With this definition as a starting point, five primary principles are required to implement accountability:

  1. Expectations are predefined and understood. It is unreasonable to expect someone to be accountable for success if the conditions or expectations of success are not defined or understood prior to starting an endeavor. That would be on par with starting a game without defining the rules or how the game is won or lost.
  2. Decisions are made in a reasonable way. Anyone can make a decision, but unless decision making is done rationally and is informed by evidence, it is equivalent to throwing stuff against the wall to see what sticks. Accountability relies on the ability to explain why decisions were made.
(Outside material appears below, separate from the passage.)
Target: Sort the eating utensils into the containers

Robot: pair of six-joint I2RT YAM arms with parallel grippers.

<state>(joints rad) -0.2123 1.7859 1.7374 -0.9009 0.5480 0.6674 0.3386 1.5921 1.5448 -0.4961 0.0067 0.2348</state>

  3. Feedback and criticism is embraced. It’s difficult to imagine a process that is so perfect that it does not warrant critique, or a change that is not met with some level of resistance. Accountability requires that managers view criticism as a different perspective of their performance that creates an opportunity to improve. This doesn’t mean that all criticism or feedback is acted upon, but it should be considered. Further, the decision to use or not use criticism should be defensible.
  4. Responsibility is accepted. As stated in the definition, accountability is the obligation to take responsibility. This is not limited to meeting performance expectations, but also for the process in achieving outcomes. Those accountable should understand policies, best practices, laws and regulations, as well as mandates and ensure that their processes are compliant.
  5. Continuous improvement is institutionalized. A learning organization is the cornerstone to high performance and effective performance management. Organizations must continuously adapt to environmental changes to ensure processes are efficient and effective. Doing the same thing because “it’s always been done that way” is a guaranteed way to introduce inefficiencies into the process. Technological changes as well as changes in community needs always outdate processes. Organizations must continuously review their processes to eliminate wastefulness and ensure that what is being done is needed.

These principles are required to implement and sustain accountability within any organization, including those in the public sector, but they are not definitive, rather, a starting point for conversation. Think about the conditions that are needed for accountability and provide feedback.